Andrew M. Bursky, Chairman of Capital Equipment Resources, said everyone at the Pangborn Group is excited that Mr. Jensen is joining the team. “Henrik has a successful track record leading high-performance global management teams, and his background in the industries the Pangborn Group serves will be a huge benefit as we broaden our products and services offerings across the globe,” Mr. Bursky said. “Henrik’s contagious enthusiasm, deep integrity and proven effectiveness are invaluable assets as he takes the helm of our strong management team. We look forward to working with Henrik over the coming months and years.”
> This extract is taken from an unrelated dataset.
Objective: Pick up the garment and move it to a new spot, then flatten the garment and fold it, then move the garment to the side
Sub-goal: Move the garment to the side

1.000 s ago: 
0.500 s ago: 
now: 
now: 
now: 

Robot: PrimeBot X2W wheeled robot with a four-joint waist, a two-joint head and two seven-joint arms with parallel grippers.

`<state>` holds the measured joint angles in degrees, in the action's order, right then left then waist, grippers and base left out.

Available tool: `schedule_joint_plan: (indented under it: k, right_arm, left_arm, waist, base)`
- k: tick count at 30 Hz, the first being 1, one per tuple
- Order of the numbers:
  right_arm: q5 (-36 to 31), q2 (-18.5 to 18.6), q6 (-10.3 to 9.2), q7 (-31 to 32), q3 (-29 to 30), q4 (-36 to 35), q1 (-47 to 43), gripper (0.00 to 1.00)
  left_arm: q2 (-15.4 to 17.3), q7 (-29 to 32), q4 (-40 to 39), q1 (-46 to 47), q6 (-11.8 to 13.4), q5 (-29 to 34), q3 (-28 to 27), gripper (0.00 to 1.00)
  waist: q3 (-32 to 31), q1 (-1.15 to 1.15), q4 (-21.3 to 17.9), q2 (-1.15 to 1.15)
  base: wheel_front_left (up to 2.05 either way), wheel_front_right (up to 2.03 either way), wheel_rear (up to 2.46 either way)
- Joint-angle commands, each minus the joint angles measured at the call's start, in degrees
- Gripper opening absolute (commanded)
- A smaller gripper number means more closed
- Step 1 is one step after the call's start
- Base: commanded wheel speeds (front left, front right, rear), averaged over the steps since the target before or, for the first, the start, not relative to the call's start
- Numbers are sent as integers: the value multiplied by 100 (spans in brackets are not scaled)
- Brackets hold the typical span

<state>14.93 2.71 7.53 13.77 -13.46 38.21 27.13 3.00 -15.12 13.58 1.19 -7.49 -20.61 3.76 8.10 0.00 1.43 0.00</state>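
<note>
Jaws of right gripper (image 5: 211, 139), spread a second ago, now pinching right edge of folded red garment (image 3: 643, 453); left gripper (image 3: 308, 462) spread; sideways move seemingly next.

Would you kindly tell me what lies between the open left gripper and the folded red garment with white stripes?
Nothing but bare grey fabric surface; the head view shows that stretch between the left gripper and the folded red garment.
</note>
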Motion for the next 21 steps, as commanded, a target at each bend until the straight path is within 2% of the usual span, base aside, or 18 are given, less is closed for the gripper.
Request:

In his career with Sauer-Danfoss, Mr. Jensen held positions in sales, marketing, engineering and general management and was responsible for operations in the U.S., Brazil, Eastern and Western Europe, China and India. Mr. Jensen holds a B.S. in mechanical engineering from the University of Southern Denmark, an S.E.P. from the London School of Business, and an M.B.A. from the Duke University School of Business.

About Jim Toya

Jim Toya began his career as a certified public accountant before earning a master’s degree in finance from the Wharton School of Business. He worked 18 years for Credit Suisse Group, holding various roles in sales, trading and management.

“Jim has a track record of building successful, globally focused trading organizations and shares our vision of reinvigorating a strong, decades-old culture based on merit and entrepreneurism,” Atlas Holdings Chairman Andrew Bursky said. “Having Jim actively engaged in Bridgewell is an exciting development for the organization.”

Mr. Toya spent the last 5 years of his tenure at Credit Suisse Group as co-head of the U.S. interest rates products division and as a member of the fixed income operating committee. Mr. Toya recently retired to become more engaged as an Operating Partner of Atlas Holdings.

“I am extremely excited to have the opportunity to work with the talented people who comprise Bridgewell Resources,” Mr. Toya said. “The organization shares my core beliefs that by focusing on customers first and foremost and offering value-added services everyday you can build a global enterprise that creates wealth for both owners and employees. Bridgewell already has some world-class divisions and its unique platform affords us a tremendous opportunity to explore new products and global markets that fit well with our core competencies.”